We’ve reported before how vigorously phone companies fight free municipal Wi-Fi services. Yet cities fight back, wanting to spur economic vitality and growth. In New Orleans’ case, the city simply wants to keep their collective heads above water, which makes BellSouth’s attempts to close down free Wi-Fi put in place in the wake of Katrina look particularly loathsome.
According to USA TODAY:
More than half of New Orleans still doesn’t have phone or Internet access. But that isn’t stopping BellSouth from campaigning to shut down a free Wi-Fi service that has become a lifeline for thousands of residents, the city’s top technology officer says.
The city decided last fall to convert its wireless network, used for emergency personnel, into a free Wi-Fi service.
Within weeks, “BellSouth was in here asking us when we were going to wind it down,” Greg Meffert, the city’s chief information officer, recalls. “We told them we couldn’t do that.”
Last week Meffert reached out to EarthLink.
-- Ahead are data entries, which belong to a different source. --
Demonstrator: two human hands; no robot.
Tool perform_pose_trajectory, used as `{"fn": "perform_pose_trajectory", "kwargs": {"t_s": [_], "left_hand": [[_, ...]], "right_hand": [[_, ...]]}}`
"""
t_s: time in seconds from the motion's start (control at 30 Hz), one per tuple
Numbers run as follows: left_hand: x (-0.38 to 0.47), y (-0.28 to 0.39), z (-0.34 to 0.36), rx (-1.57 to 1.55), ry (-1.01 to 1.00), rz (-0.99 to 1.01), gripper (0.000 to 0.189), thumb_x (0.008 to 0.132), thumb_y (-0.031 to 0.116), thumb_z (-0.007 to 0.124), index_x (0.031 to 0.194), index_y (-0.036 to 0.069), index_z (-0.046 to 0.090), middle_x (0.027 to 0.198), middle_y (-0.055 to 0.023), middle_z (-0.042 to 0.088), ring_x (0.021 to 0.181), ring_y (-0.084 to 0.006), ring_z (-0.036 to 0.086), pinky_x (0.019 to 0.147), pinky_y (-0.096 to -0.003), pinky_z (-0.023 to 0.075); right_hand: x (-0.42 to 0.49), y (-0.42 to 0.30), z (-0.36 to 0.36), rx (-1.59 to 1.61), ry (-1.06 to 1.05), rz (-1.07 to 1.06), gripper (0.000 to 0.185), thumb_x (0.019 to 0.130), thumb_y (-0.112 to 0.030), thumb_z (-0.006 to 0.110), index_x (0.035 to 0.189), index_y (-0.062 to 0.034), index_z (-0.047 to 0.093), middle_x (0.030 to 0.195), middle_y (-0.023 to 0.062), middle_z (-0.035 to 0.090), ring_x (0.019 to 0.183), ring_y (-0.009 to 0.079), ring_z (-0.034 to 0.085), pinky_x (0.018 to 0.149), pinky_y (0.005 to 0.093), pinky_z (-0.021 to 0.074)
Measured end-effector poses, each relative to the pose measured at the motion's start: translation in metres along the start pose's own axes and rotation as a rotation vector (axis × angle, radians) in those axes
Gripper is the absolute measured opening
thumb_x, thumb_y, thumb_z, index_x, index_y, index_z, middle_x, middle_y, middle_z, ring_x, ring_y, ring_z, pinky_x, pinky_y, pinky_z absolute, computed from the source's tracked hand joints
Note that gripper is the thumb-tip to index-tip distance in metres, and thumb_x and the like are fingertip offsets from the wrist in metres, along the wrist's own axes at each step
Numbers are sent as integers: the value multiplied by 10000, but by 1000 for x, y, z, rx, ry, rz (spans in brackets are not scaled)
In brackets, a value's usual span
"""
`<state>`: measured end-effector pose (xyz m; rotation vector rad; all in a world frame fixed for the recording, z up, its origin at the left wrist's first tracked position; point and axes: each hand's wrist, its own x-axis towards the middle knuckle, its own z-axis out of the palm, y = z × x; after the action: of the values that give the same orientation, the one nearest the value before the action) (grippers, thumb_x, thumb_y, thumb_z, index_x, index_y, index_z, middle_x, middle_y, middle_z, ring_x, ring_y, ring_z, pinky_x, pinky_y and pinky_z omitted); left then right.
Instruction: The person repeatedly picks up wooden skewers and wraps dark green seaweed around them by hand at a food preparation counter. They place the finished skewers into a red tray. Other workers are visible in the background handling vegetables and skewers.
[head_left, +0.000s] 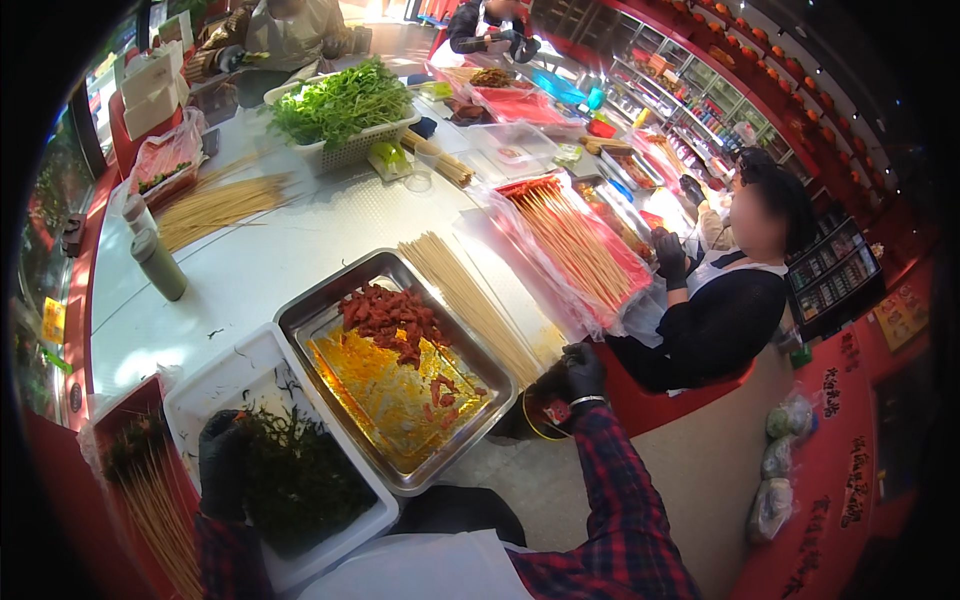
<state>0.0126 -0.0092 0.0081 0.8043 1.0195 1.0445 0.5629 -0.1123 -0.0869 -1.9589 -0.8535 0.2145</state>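
My left hand (223, 465), in a black glove, is at the left side of a white plastic tray (281, 352) of dark green leafy herbs (300, 480); a small reddish bit shows at its fingertips. My right hand (583, 371), also black-gloved, is off the table's near edge, by the lower ends of a bundle of bamboo skewers (472, 300); its fingers are curled, and whether they hold anything cannot be told. Between the hands lies a steel tray (491, 367) with marinated red meat strips (394, 315) piled at its far end and orange oil below.
A red tray of skewered greens (146, 457) stands left. Lined trays of skewers (574, 240) lie right, beside a seated co-worker (720, 322). Farther off are a green bottle (159, 266), loose skewers (225, 206) and a basket of leafy greens (360, 142). Other people work around the table.
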Motion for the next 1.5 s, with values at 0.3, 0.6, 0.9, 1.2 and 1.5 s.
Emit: {"fn": "perform_pose_trajectory", "kwargs": {"t_s": [0.3, 0.6, 0.9, 1.2, 1.5], "left_hand": [[4, -6, -9, -17, -8, 7, 103, 752, 29, 592, 854, 16, 603, 735, -22, 604, 639, -113, 569, 604, -226, 475], [3, -5, -5, -24, 16, 19, 94, 756, 33, 597, 849, 23, 602, 721, -14, 597, 620, -104, 562, 581, -220, 471], [2, -3, 5, -38, 8, 9, 91, 757, 49, 604, 847, 32, 603, 717, -10, 591, 605, -96, 549, 566, -220, 461], [3, -4, -5, -98, -9, -34, 139, 803, 114, 626, 916, 31, 622, 753, 10, 588, 643, -70, 520, 587, -199, 427], [-8, 5, -4, -258, -19, -142, 154, 825, 145, 631, 938, 40, 635, 782, 21, 597, 686, -53, 523, 622, -185, 436]], "right_hand": [[-3, -28, 16, -143, -177, 1, 141, 680, -67, 671, 783, -44, 578, 696, 89, 620, 654, 201, 611, 618, 316, 473], [27, 20, 3, -294, -59, -89, 109, 607, -35, 632, 653, -32, 533, 559, 93, 542, 556, 156, 554, 534, 302, 441], [16, -11, 2, -635, -249, -92, 150, 625, -79, 657, 672, -45, 519, 610, 152, 555, 605, 290, 585, 573, 373, 452], [-17, -120, 15, 301, -519, 231, 167, 694, 5, 622, 841, -45, 561, 682, 83, 605, 523, 130, 543, 437, 231, 419], [-152, -284, 157, 925, -1214, 284, 178, 738, -32, 601, 913, -16, 572, 759, 34, 571, 602, 88, 492, 532, 208, 379]]}}
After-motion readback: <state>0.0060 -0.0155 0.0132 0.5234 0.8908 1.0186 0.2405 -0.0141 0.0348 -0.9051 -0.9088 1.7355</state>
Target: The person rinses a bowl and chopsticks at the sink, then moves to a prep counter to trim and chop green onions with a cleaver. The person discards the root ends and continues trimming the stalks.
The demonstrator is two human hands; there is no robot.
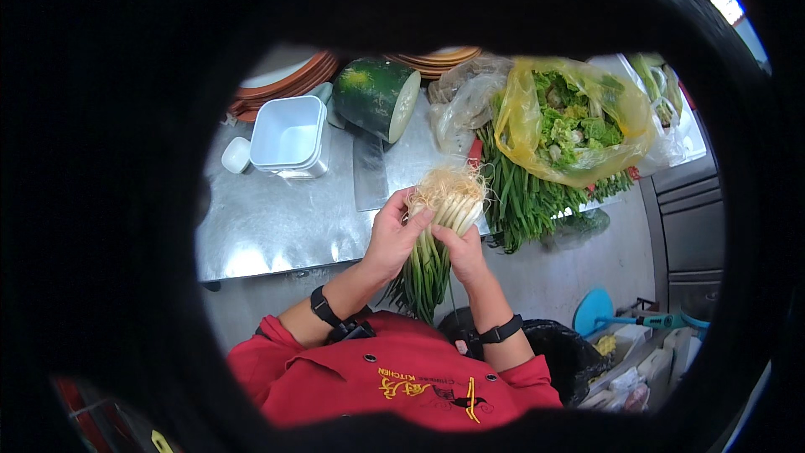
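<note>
Between my hands is a bunch of green onions [454,209], white bulbs and stringy roots pointing away from me, green leaves hanging down towards my red jacket. My left hand [395,236] grips the bunch from the left side, thumb across the white stalks. On the right side my right hand [462,248] is closed around it, thumb also on the stalks. The bunch is held at the front edge of a steel table [283,220]. A cleaver [371,170] with a broad blade appears to lie on the table beyond my left hand.
A cut winter melon [371,97], a white square container [289,132], a small white dish [236,155] and stacked brown-rimmed plates [289,91] stand on the table. At right are more leafy greens [516,201] and a yellow plastic bag [519,132] of lettuce-like leaves. A black bin bag [560,352] is below.
</note>
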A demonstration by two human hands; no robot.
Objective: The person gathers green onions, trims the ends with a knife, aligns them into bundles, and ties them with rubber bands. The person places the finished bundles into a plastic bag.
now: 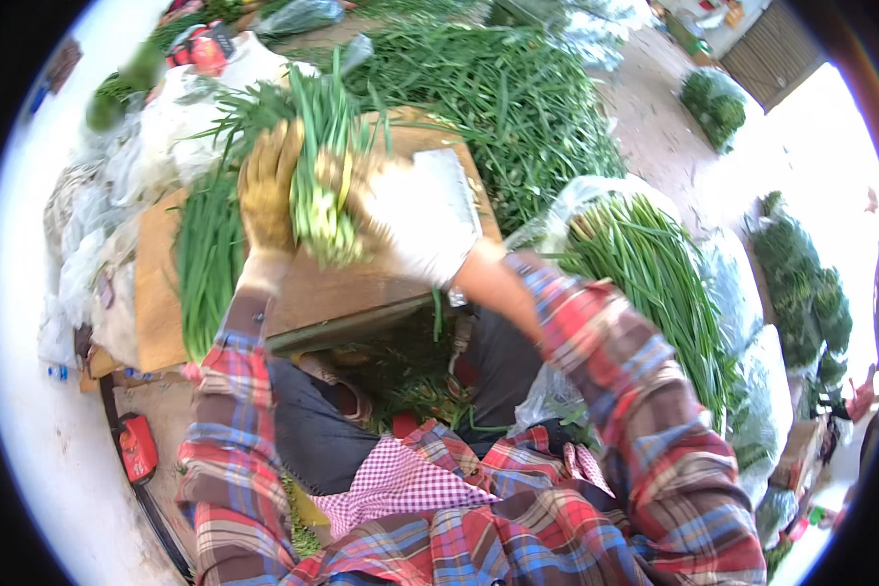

The result: EarthLink plans to take over the city’s Wi-Fi network, with the goal of spending around $15 million in the next three years to build out the network to a 15-to-20-mile radius around the city.
“We really feel for the city,” says Donald Berryman, president of EarthLink’s municipal networks. “They’re still basically at a crawl in terms of communications there.”
One man gathers what another man spills. Looks like Earthlink not only picks up the Wi-Fi business, but a ton of good will. And it’s hard to put a price on that.
I love how the ads for Bellsouth pop right up in the Adsense module.
“I hate that company. Oh look, they have dsl AND cable. How bout that.”
They should re-name it Google non-sense.
Side note: I wonder how much of that decision got made way out in San Antonio – Bellsouth’s new headquarters thanks to SBC/ATT buyout.